In fact, I started before the master's degree. Well, the truth is, no. I had to do a fifth year because I lacked two subjects. That year, I started to do a little project slowly.
Finally, I have at least three years left. Once the thesis is finished, I don't know what will happen.
How many years have passed for the time being?
One performing the thesis, another with the master's degree and another with this fifth course. Three years in total, but it's not the same to be all day in the lab, to have the middle classes and go only when you can. When you have tests you can't go, it's not the same. In fact, I've been doing research for a year.
How do you think this research can be used in the short, medium and long term?
In the long term, it can facilitate the design of these patients' drugs. The journey is very long, from the moment you start designing a drug to the market, you have to go through several phases of study.

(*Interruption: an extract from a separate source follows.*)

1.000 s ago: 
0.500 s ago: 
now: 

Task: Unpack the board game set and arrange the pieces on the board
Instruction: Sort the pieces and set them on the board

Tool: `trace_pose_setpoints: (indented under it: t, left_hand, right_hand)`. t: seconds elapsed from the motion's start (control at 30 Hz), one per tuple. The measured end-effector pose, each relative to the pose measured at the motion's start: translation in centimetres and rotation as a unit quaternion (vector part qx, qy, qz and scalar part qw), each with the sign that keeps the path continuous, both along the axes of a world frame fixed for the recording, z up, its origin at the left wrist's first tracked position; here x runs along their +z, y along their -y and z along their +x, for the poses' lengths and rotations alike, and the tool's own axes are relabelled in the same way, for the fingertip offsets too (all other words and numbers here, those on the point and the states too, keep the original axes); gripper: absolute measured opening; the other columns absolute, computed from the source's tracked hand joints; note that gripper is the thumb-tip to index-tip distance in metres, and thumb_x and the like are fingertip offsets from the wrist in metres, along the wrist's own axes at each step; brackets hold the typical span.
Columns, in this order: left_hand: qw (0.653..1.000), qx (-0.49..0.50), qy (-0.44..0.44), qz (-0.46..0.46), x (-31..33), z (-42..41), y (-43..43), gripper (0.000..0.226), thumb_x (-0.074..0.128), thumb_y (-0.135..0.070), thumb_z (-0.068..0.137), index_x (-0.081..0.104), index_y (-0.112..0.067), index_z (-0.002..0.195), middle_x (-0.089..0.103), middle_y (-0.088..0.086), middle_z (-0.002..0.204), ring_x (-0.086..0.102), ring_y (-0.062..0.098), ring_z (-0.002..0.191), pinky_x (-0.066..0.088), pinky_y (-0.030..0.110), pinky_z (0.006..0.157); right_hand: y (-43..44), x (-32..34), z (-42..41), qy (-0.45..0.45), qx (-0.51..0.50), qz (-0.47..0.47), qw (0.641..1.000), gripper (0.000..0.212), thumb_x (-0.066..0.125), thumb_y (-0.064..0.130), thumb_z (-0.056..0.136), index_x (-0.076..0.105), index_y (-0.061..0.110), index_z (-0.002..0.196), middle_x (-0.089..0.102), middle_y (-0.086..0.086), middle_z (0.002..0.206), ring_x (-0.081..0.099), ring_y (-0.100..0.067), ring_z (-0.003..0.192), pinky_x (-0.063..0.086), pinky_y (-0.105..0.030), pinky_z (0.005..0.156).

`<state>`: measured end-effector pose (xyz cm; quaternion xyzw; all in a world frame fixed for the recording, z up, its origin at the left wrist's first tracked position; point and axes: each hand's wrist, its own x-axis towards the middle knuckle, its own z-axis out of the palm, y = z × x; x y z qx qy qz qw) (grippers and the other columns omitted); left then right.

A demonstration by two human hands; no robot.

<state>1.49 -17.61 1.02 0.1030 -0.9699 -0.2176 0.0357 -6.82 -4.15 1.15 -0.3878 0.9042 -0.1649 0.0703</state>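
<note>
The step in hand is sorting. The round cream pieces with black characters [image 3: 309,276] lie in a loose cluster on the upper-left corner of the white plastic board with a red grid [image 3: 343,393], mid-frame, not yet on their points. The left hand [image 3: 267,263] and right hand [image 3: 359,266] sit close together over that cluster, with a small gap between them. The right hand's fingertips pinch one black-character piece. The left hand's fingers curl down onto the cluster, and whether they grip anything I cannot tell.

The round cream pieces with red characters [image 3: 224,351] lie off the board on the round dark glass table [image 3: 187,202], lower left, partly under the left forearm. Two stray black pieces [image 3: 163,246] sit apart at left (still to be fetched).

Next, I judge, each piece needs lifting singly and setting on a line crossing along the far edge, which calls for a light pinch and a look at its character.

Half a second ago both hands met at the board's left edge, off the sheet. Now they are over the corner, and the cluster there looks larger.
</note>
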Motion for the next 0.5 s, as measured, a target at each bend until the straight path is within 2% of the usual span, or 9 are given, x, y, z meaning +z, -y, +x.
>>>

They have to go through complete clinical investigations. It usually takes an average of 15 years from the time the drug is investigated until it is marketed. In addition, many of them do not work and cannot be marketed. It's a long-term thing.
Here's a problem. On the one hand, they don't give much money for basic research, they always invest in applied research. Institutions that give money don't understand how science works.
For me, it's very simple, if it doesn't work in basic research, it won't work in applied research, because you have to work on basic concepts. But in the end, we all want to get the drugs out, it's much more attractive. It's much easier to sell your project.
Another problem is that, in the end, this type of epilepsy is a relatively rare disease. It's not like cancer, it's not like heart attacks. The ones that appeared in our potassium channel have also been linked to autism.
Of course, we have to think that that's just a small part of our brain, but if we understand it, we'll have another part in the puzzle to understand our brain. What for? Understand our diseases and the functioning of our brain.
And it's not just that. Fixing things in basic science helps you do other things in the long run.
For example, I recently attended a talk delivered by a woman from Donostia who designed biotools and protein biosensors based on their shapes. This can't be done if you don't know how proteins work. The study of a protein, from an atomic and dynamic point of view, provides you with information for the elaboration of this type of tools.
"Potassium channels are very rare, we still don't understand them very well."
I do not know if you would like to add anything.
Yes, I'd like to talk about the precariousness of science. It's a bypass. I could report cases and cases, and that which I am not bad at. The salary itself is not bad, I have a scholarship from the Basque Government, but it is a little precarious.
We have now been paid up to the value of our statute. The Statute came out in March of this year and so far we have not been given that increase.
It's a very difficult world. If you have to do twelve or more hours, you'll do them, and it doesn't matter if nobody pays you. You are in research and will not leave an experiment in the center if you are researching something very important to you.
Plus, it's your research. I'm also doing a thesis and I have to do it, that's training. I do not know how I would do it, but it is clear that we have to change.
We work a lot of hours, the salary is very low, there are very few subsidies... They're now promoting bringing out people who have left here.
That's OK, but if you bring older people and you don't bring the workers who are in the lab, what are you going to do? You can't do anything.
I think they have to put more support and rethink the issue of precariousness, but that is the case in all cases. The people who are doctors are worse than us. I know a lot of cases that are part-time but working eight, ten or twelve hours. That is very difficult.
Although they say they drive science, it's not true. It is true that there is a lot of money, they have to pay for infrastructure... But people are in a precarious situation. Are buildings created and machines purchased, and how are their employees? You have to think that we are people.